Per il segretario, «Renzi ha costruito una trappola che avvantaggia Meloni e Salvini e relega il terzo polo a un ruolo totalmente marginale». Perché, prosegue, «la causa del terzo polo e di Conte è quella di sconfiggere il Pd e di prenderne il posto. Hanno abbandonato da tempo l’idea di contrastare la destra. Rivendico il fatto che gli unici a farlo siamo noi e non abbiamo alcuna intenzione di arrenderci. Possiamo rigirare un destino che sembra già scritto, possiamo farcela. In quei 60 collegi in bilico basta che la nostra coalizione cresca del 4%, quindi basta che ognuno dei quattro partiti che la compone cresca dell’1%, per vincere. Una cosa che non è minimamente alla portata né del terzo polo né del Movimento».

Quando gli si fa notare che il Rosatellum e il taglio dei parlamentari però sono il frutto delle scelte di questo Pd, Letta risponde che le colpe vanno cercate altrove: «Si tratta di due storie diverse. La legge elettorale è figlia di Renzi, se l’è costruita con l’idea che il suo 40% potesse diventare il 60 in Parlamento. Un trucco da apprendista stregone che poteva avere solo esiti nefasti. Altra cosa è l’impegno dei Cinque stelle a cambiare il Rosatellum, una promessa che non hanno mantenuto».

Il segretario racconta di aver «fatto di tutto» per cambiare la legge elettorale, «ma ho trovato un Parlamento troppo frammentato. In un anno e mezzo le Camere sono riuscite solo ad approvare le cose che un motore esterno, il governo Draghi, faceva. In tutta la partita del Quirinale, non sono state capaci di fare un accordo solido su nulla».

Poi dice «no» alla proposta di Giorgia Meloni di fare una Bicamerale per le riforme costituzionale. «Il vero problema è l’obiettivo che hanno, inaccettabile. Io sono contro il presidenzialismo, lo trovo una scorciatoia insidiosa, il modo populista di dire ai cittadini: guardate, le cose non vanno bene, datemi tutti i poteri in mano e risolvo io. La verità è che sanno benissimo che non sarebbero in grado di governare un momento così difficile e si stanno costruendo l’alibi perfetto per non farlo», spiega. «È un discorso che si scontra con la storia di questo anno e mezzo. Un periodo in cui l’Italia è stata ben governata senza presidenzialismo, con un esecutivo che ha fatto le cose dicendo dei sì e dei no. Se vogliamo, il sistema può funzionare.
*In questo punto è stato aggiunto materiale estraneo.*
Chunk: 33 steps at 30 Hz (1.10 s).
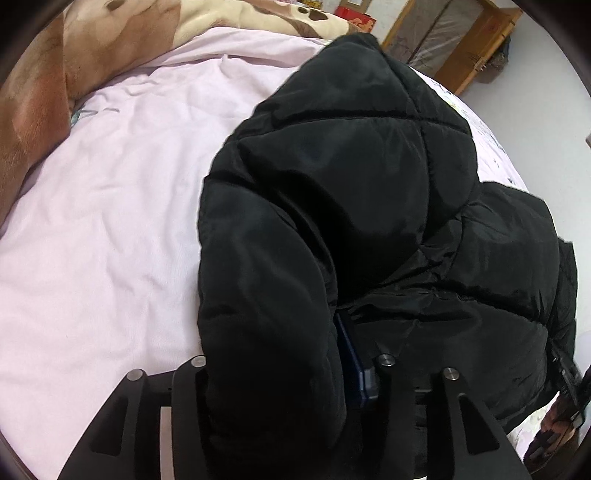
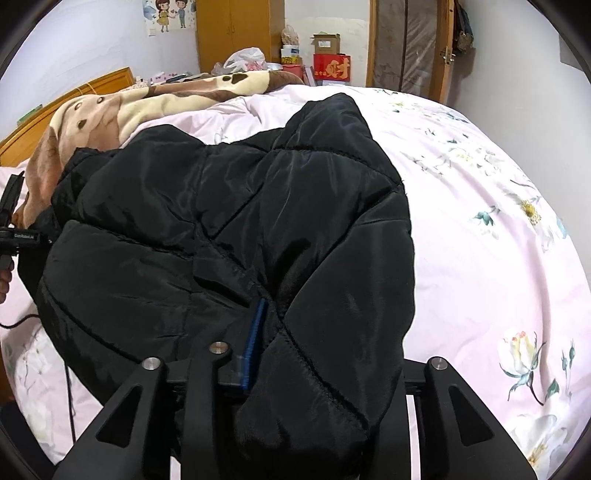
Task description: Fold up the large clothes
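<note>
A black quilted puffer jacket [image 1: 351, 206] lies bunched on a pink bed sheet [image 1: 110, 221]. My left gripper [image 1: 291, 373] is shut on a thick fold of the jacket; fabric bulges between the jaws and one blue pad [image 1: 354, 369] shows. In the right wrist view the same jacket [image 2: 221, 221] fills the middle. My right gripper [image 2: 306, 365] is shut on another thick fold of it, with one blue pad [image 2: 255, 343] showing. The other gripper [image 2: 14, 229] and a hand show at the left edge.
A brown and cream plush blanket [image 2: 122, 107] lies at the head of the bed, by a wooden headboard [image 2: 74, 92]. The sheet has a flower print [image 2: 517, 206] on the right. Boxes, a bag and a wardrobe [image 2: 236, 33] stand behind the bed.
</note>
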### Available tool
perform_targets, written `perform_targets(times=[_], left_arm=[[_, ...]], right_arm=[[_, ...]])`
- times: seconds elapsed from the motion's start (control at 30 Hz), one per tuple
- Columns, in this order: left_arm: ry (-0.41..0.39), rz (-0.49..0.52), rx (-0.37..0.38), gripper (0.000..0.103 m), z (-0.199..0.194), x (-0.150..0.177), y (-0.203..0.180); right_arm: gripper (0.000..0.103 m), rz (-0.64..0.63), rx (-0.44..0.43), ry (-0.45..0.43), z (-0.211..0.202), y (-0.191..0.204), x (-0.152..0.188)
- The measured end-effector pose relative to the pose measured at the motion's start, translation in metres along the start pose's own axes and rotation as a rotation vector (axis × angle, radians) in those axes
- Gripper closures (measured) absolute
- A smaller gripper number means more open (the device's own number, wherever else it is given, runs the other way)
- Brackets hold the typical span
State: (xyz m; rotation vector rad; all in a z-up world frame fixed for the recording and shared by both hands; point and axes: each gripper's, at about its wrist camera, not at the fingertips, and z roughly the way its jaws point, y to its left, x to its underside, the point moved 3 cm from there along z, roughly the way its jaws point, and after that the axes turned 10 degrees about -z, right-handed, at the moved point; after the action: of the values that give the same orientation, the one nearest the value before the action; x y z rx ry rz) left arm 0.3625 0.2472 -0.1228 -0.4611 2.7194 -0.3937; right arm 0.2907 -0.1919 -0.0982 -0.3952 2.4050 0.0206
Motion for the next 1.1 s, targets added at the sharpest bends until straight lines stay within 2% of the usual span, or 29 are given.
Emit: perform_targets(times=[0.07, 0.3, 0.37, 0.43, 0.53, 0.6, 0.63, 0.73, 0.8, 0.9, 0.93, 1.0, 1.1], left_arm=[[0.004, -0.019, 0.004, 0.048, 0.005, -0.009, 0.005], [-0.059, -0.016, -0.009, 0.045, -0.016, -0.011, 0.012], [-0.084, 0.013, -0.038, 0.044, -0.027, -0.007, 0.008], [-0.102, 0.036, -0.064, 0.043, -0.038, -0.005, 0.004], [-0.145, 0.043, -0.082, 0.043, -0.056, -0.003, 0.0], [-0.204, 0.02, -0.112, 0.043, -0.072, -0.006, -0.002], [-0.228, 0.031, -0.116, 0.043, -0.077, -0.007, -0.005], [-0.267, 0.089, -0.093, 0.041, -0.089, -0.003, -0.025], [-0.267, 0.131, -0.121, 0.041, -0.079, -0.008, -0.041], [-0.239, 0.154, -0.124, 0.041, -0.053, -0.012, -0.059], [-0.24, 0.16, -0.147, 0.041, -0.044, -0.011, -0.066], [-0.228, 0.173, -0.202, 0.041, -0.023, -0.009, -0.068], [-0.209, 0.184, -0.217, 0.04, 0.005, -0.011, -0.06]], right_arm=[[0.057, 0.004, 0.013, 0.01, 0.002, -0.003, 0.003], [0.052, 0.091, -0.034, 0.022, -0.015, -0.016, 0.004], [0.045, 0.091, -0.037, 0.003, -0.026, -0.018, 0.002], [0.036, 0.073, 0.003, -0.005, -0.036, -0.019, 0.0], [0.034, 0.104, 0.014, -0.021, -0.051, -0.029, -0.004], [0.034, 0.141, 0.115, -0.004, -0.056, -0.042, -0.009], [0.034, 0.144, 0.156, -0.029, -0.062, -0.048, -0.015], [0.034, 0.117, 0.128, -0.075, -0.065, -0.045, -0.031], [0.034, 0.071, 0.084, -0.074, -0.052, -0.032, -0.042], [0.034, 0.011, 0.083, -0.027, -0.022, -0.015, -0.054], [0.034, 0.003, 0.069, -0.012, -0.009, -0.01, -0.058], [0.034, -0.008, 0.104, 0.033, 0.006, -0.007, -0.056], [0.034, -0.019, 0.109, 0.106, 0.032, -0.008, -0.053]])
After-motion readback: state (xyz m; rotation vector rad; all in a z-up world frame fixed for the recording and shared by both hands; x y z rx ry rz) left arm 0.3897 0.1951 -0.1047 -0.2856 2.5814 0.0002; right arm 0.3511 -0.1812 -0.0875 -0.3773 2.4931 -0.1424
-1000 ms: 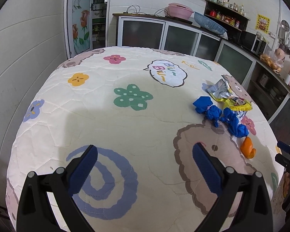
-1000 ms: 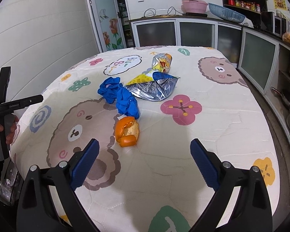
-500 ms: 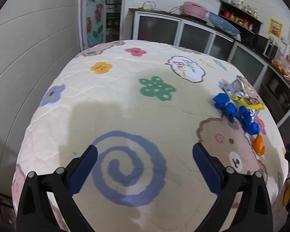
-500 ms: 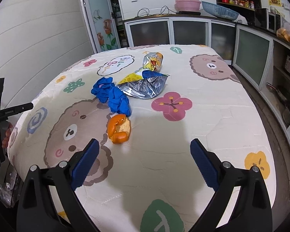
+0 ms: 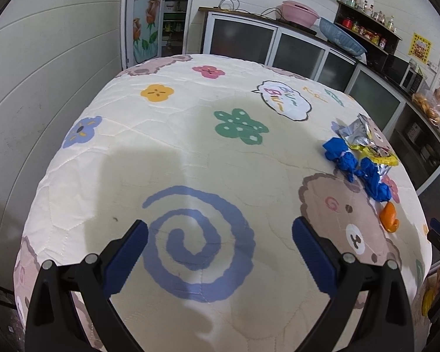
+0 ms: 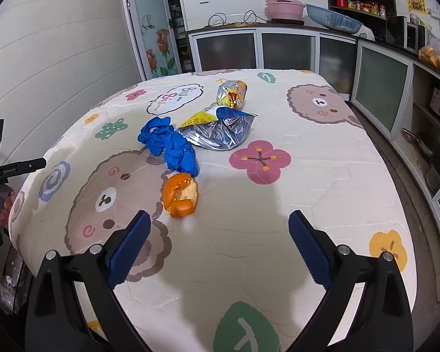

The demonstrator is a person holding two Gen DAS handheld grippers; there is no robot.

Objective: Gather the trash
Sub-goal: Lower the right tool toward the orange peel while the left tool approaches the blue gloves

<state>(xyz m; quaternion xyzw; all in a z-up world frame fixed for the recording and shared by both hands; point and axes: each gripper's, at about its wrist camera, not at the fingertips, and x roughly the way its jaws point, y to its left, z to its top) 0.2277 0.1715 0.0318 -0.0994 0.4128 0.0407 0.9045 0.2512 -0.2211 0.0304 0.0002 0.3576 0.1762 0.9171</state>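
Nothing is collected yet. Both the left gripper (image 5: 220,245) and the right gripper (image 6: 218,237) are spread wide and hold nothing. The orange peel (image 6: 180,195), blue gloves (image 6: 168,143) and foil wrappers (image 6: 220,130) lie mid-table (image 6: 322,205); I think the right gripper must reach the peel first.

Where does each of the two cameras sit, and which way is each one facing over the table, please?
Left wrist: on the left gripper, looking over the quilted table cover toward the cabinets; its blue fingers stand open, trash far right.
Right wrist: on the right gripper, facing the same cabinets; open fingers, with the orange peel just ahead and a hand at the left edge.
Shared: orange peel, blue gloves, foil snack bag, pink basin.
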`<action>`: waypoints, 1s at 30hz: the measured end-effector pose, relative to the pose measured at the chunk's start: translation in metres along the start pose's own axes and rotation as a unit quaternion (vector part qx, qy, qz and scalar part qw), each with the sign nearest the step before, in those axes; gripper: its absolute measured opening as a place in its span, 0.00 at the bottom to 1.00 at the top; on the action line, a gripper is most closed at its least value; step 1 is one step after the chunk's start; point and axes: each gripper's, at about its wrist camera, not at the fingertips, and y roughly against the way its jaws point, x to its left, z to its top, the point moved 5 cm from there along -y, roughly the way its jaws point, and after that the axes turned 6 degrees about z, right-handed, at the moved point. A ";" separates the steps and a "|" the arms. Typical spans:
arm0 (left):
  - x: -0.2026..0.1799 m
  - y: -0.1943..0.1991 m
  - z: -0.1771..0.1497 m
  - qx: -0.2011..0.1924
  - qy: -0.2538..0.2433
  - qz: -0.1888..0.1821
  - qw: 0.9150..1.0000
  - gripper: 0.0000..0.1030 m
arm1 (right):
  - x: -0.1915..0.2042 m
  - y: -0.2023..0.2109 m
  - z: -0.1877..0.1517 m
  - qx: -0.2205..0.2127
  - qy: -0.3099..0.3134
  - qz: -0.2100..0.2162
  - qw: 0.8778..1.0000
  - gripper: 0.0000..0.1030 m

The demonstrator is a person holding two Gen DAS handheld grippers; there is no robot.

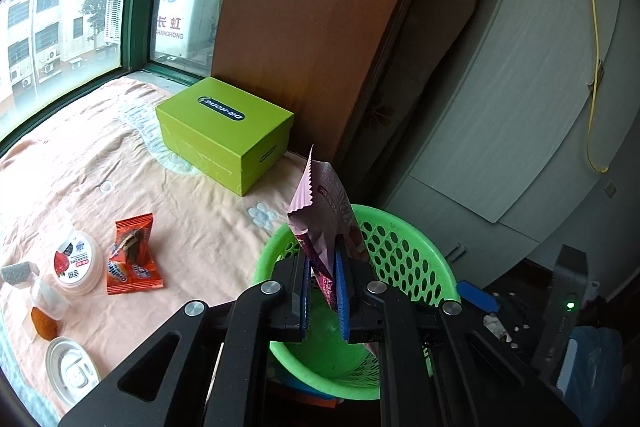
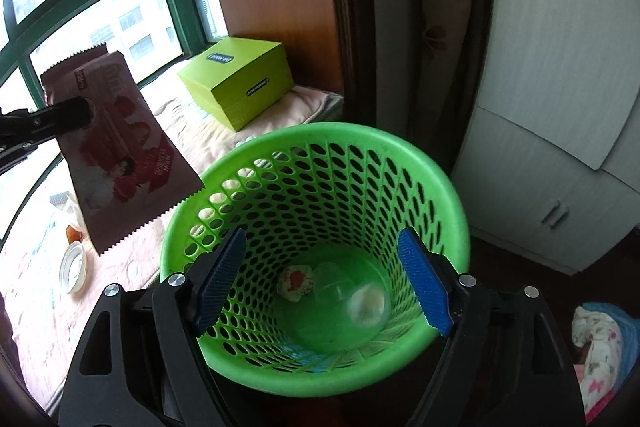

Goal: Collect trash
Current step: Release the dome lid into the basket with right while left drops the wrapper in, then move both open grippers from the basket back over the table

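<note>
**Trash collection, partly done: one wrapper held at the basket, several items left on the bed**

The pink snack wrapper (image 1: pixel 326 227) is clamped upright between the closed fingers of the left gripper (image 1: pixel 324 301), just short of the rim of the green basket (image 1: pixel 404 247) ahead of them. Judged from this, its release is the step in hand. The right gripper (image 2: pixel 320 279) hovers over the basket mouth with fingers spread and nothing between them. Below them, on the basket floor, lie a crumpled wrapper (image 2: pixel 296 281) and a clear cup (image 2: pixel 366 305). Left of the left fingers, on the bed (image 1: pixel 192 227), remain an orange packet (image 1: pixel 134 255), a round tub (image 1: pixel 78 263) and a lid (image 1: pixel 72 371). The lime box (image 1: pixel 226 131) beyond appears not to be trash.
</note>
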 end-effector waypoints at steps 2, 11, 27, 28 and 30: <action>-0.003 -0.005 -0.001 0.004 -0.003 -0.001 1.000 0.11 | -0.003 0.004 0.000 -0.003 -0.004 -0.003 1.000 0.76; -0.017 -0.026 -0.010 0.030 -0.014 -0.010 0.999 0.25 | -0.011 0.014 0.001 -0.016 -0.016 -0.007 1.000 0.78; 0.020 -0.007 -0.023 0.021 0.011 0.035 0.999 0.51 | 0.013 0.010 0.005 -0.015 0.006 0.016 1.000 0.81; 0.027 -0.005 -0.024 0.020 0.017 0.041 0.999 0.53 | 0.017 0.009 0.006 -0.013 0.009 0.018 1.000 0.81; 0.041 0.001 -0.026 0.018 0.027 0.056 0.998 0.53 | 0.027 0.005 0.007 -0.010 0.018 0.026 0.999 0.81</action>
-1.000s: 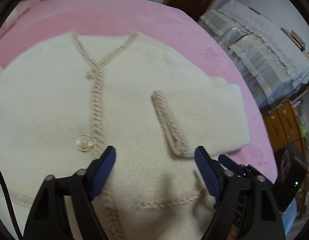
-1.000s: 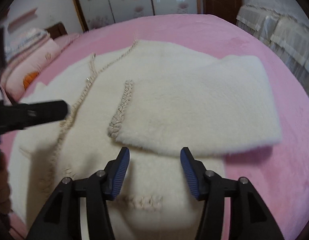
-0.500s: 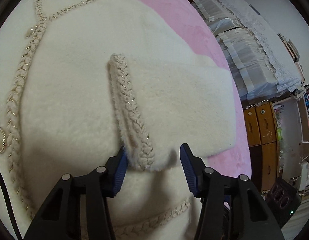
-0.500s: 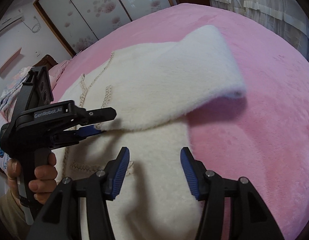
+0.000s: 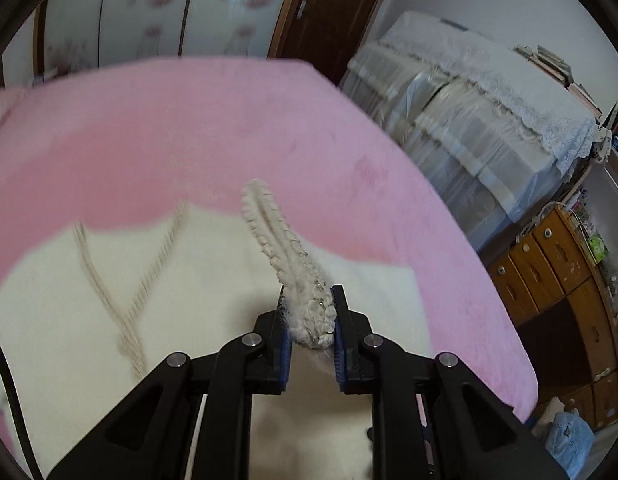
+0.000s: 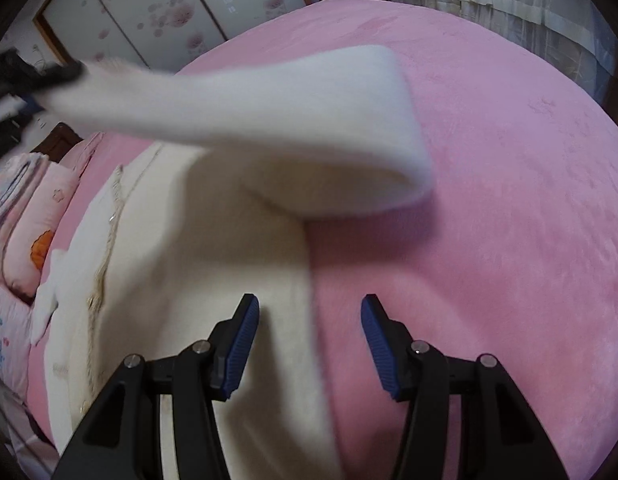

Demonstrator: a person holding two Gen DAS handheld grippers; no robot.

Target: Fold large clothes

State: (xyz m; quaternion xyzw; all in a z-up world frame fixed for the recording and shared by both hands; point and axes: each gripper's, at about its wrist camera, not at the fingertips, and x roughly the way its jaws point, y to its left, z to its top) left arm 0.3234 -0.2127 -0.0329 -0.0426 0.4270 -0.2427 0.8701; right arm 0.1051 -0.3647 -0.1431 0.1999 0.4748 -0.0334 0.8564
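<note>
Jaws on your left gripper point(image 5: 311, 322) have just been closing and now pinch the braided cuff point(image 5: 309, 312) of the cream cardigan point(image 5: 197, 292), so the sleeve point(image 6: 269, 120) hangs lifted, its long axis running from that cuff back down to the cardigan's shoulder. Your right gripper point(image 6: 309, 344) has its jaws apart, nothing between them, straddling the cardigan's side edge on the pink bedspread point(image 6: 489, 200). I'd say the left hand is the one placed to lay the sleeve across the cardigan's front.
</note>
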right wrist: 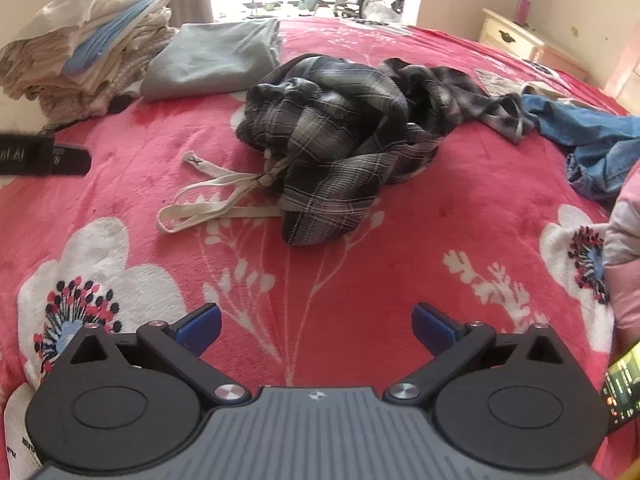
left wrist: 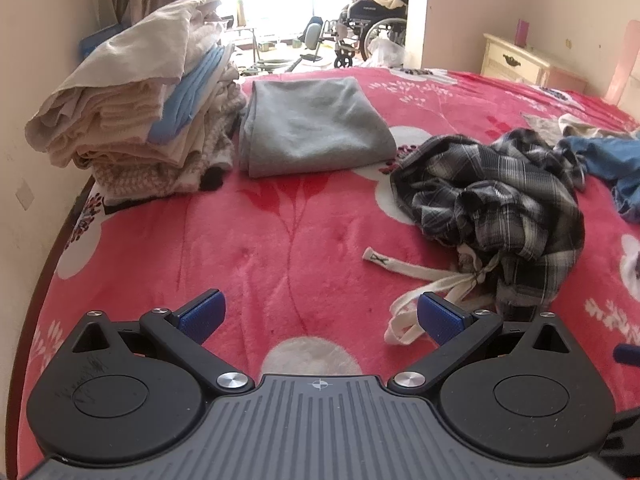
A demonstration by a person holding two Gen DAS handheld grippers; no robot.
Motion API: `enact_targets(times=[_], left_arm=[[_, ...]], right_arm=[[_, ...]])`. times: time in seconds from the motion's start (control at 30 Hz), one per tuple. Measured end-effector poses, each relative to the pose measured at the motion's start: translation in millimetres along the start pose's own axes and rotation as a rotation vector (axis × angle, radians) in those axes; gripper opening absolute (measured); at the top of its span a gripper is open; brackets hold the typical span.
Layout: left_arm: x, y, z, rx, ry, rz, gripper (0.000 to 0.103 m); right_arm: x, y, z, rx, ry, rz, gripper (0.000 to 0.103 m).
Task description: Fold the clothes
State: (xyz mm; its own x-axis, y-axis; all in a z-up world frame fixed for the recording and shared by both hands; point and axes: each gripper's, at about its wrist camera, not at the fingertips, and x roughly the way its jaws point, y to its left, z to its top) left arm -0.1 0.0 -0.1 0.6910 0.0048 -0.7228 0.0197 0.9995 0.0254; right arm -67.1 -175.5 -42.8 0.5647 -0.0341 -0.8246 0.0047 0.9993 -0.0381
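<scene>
Pink fleece blanket [left wrist: 280,240] with white flowers covers the bed across both views. At the upper left of the left wrist view stands a stack of folded laundry [left wrist: 132,120], cream and beige with one blue piece, and just beside it to the right lies a folded grey garment [left wrist: 312,128]. At the lower middle of that view the left gripper [left wrist: 320,316] hangs over bare blanket, its blue-padded jaws spread as wide as they go and holding nothing. Right of centre sits a crumpled plaid garment [left wrist: 500,200], unfolded, its white drawstring [left wrist: 420,276] trailing toward the gripper's right pad. Blue denim [left wrist: 600,156] lies at the right edge, also unfolded.

In the right wrist view the plaid garment [right wrist: 340,136] fills the upper middle, while the right gripper [right wrist: 316,324] at the bottom also stands fully open and empty.

Two items appear finished; the plaid piece looks to be next. The coming move likely calls for both grippers to reach forward, pinch its edges apart from the drawstring, and spread it flat before any fold.
</scene>
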Motion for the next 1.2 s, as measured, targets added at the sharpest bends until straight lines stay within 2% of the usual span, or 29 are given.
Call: enact_targets(times=[0.13,0.23,0.43,0.73,1.2], left_arm=[[0.5,1.3,-4.2,-0.014,0.017,-0.008,0.103],[9.0,-4.4,-15.8,0.024,0.066,-0.001,0.103],[12.0,-10.3,-22.5,0.028,0.092,0.039,0.103],[8.4,-2.8,-20.4,-0.020,0.086,0.077,0.103],[10.9,-1.3,-18.2,-0.022,0.086,0.068,0.103]], right_arm=[[-1.3,-9.3,3.2,0.005,-0.011,-0.023,0.103],[0.4,-16.8,4.8,0.020,-0.005,-0.024,0.103],[1.0,-27.3,5.3,0.017,0.002,-0.013,0.103],[-2.1,-30.7,4.4,0.016,-0.002,-0.023,0.103],[-1.1,-31.4,3.8,0.024,-0.005,-0.048,0.103]])
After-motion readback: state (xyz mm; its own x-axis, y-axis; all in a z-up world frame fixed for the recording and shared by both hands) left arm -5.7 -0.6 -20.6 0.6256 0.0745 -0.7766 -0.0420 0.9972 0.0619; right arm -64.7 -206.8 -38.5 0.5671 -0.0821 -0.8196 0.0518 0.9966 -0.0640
Una legislatura che si imbarca in uno scontro di civiltà su un cambio di Costituzione è l’ultima cosa di cui abbiamo bisogno».

E anche il Piano nazionale di ripresa e resilienza sarebbe a rischio, secondo Letta, in caso di vittoria della destra. «L’ha osteggiato in ogni modo, quando ha potuto si è astenuta e quel che ha detto sulla necessità di cambiarlo ha già messo in fibrillazione Bruxelles e i mercati, dando l’idea che il Paese non è pronto», spiega.

E conclude ripetendo l’invito a Giorgia Meloni a togliere la fiamma dal simbolo di Fratelli d’Italia. Il fatto che non abbia intenzione di farlo, spiega, dimostra come non voglia trasformare il suo partito in un moderno partito conservatore. «Così come lo dimostra non aver mai pensato di chiedere scusa alla donna ucraina violentata protagonista di uno stupro che lei stessa ha fatto girare sui social. Non si cambia in due settimane. Io, quando vado all’estero, anche se parlo un’altra lingua resto io, sono la stessa persona».